Musa menjawab ‘Benar!’

‘Bolehkah aku mengikutimu supaya kamu mengajarkan kepadaku ilmu yang benar diantara ilmu-ilmu yang telah diajarkan kepadamu?’ Dia menjawab, ‘Seseungguhnya kamu sekali-kali tidak akan sanggup bersamaku.’ (Al-Kahfi:66-67).

Khidir berkata, ‘Wahai Musa, saya ini mengetahui sesuatu ilmu dari Allah yang hanya Dia ajarkan kepadaku saja. Kamu tidak mengetahuinya. Sedangkan engkau juga mempunyai ilmu yang hanya diajarkan Allah kepadamu saja, yang aku tidak mengetahuinya. ‘Musa berkata,

‘Isnya Allah kamu akan mendapati aku sebagai seorang yang sabar dan aku tidak akan menentangmu dalam sesuatu urusanpun.’ (Al-Kahfi:69).

Kemudian keduanya berjalan di tepi laut. Tiba-tiba lewat sebuah perahu. Mereka berbincang-bincang berjalan di tepi laut. Tiba-tiba lewat sebuah perahu. Mereka berbincang-bincang dengan para penumpang kapal tersebut agar berkenan membawa serta mereka. Akhirnya mereka mengenali Khidir, lalu penumpang kapal itu membawa keduanya tanpa diminta upah.

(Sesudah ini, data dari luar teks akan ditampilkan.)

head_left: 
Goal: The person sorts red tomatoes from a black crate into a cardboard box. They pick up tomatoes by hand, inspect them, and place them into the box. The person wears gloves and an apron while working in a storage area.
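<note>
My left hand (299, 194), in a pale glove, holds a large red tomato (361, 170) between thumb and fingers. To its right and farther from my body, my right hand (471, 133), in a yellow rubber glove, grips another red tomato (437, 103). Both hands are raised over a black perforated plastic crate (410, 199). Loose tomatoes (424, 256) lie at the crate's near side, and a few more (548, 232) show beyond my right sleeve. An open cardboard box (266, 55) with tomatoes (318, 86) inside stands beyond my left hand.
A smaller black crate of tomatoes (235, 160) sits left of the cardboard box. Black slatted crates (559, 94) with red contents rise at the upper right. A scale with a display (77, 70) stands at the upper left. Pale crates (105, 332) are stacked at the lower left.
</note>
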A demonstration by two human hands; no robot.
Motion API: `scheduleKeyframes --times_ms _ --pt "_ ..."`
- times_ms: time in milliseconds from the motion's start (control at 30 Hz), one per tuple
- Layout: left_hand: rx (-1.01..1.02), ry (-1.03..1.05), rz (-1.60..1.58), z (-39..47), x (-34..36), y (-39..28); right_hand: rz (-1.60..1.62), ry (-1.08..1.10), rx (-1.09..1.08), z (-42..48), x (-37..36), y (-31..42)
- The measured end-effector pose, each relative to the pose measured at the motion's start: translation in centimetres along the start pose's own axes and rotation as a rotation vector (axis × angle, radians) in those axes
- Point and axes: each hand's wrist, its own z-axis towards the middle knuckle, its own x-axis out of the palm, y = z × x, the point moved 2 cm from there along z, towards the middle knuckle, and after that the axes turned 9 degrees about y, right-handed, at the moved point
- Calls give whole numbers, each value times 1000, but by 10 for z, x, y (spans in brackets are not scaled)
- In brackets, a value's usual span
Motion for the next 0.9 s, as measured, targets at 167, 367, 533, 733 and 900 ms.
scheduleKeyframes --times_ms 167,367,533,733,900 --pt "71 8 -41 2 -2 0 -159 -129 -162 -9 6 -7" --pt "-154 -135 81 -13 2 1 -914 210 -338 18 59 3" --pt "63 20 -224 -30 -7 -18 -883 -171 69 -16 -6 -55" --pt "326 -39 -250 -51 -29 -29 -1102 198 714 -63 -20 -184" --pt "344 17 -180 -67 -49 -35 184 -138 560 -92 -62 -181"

Tiba-tiba seekor burung hinggap di tepi perahu itu, ia memathuk (meminum) seteguk atau dua kali teguk air laut. Kemudian Khidir memberitahu Musa, ‘Wahai Musa, ilmuku dan ilmumu tidak sebanding dengan ilmu Allah kecuali seperti paruh burung yang meminum air laut tadi!’

Khidir lalu menuju salah satu papan perahu, kemudian Khidir melubanginya. Melihat kejanggalan ini Musa bertanya, ‘Penumpang kapal ini telah bersedia membwa serta kita tanpa memungut upah, tetapi mengapa engkau sengaja melubangi kapal mereka, apakah engkau lakukan itu dengan maksud menenggelamkan penumpangnya?’

Khidir menjawab,

‘Bukankah aku telah berkata, ‘Sesungguhnya kamu sekali-kali tidak akan sabar bersamamku.’ Musa berkata, ‘Janganlah kamu menghukumku karena kelupaanku.’ (Al-Kahfi:72-73).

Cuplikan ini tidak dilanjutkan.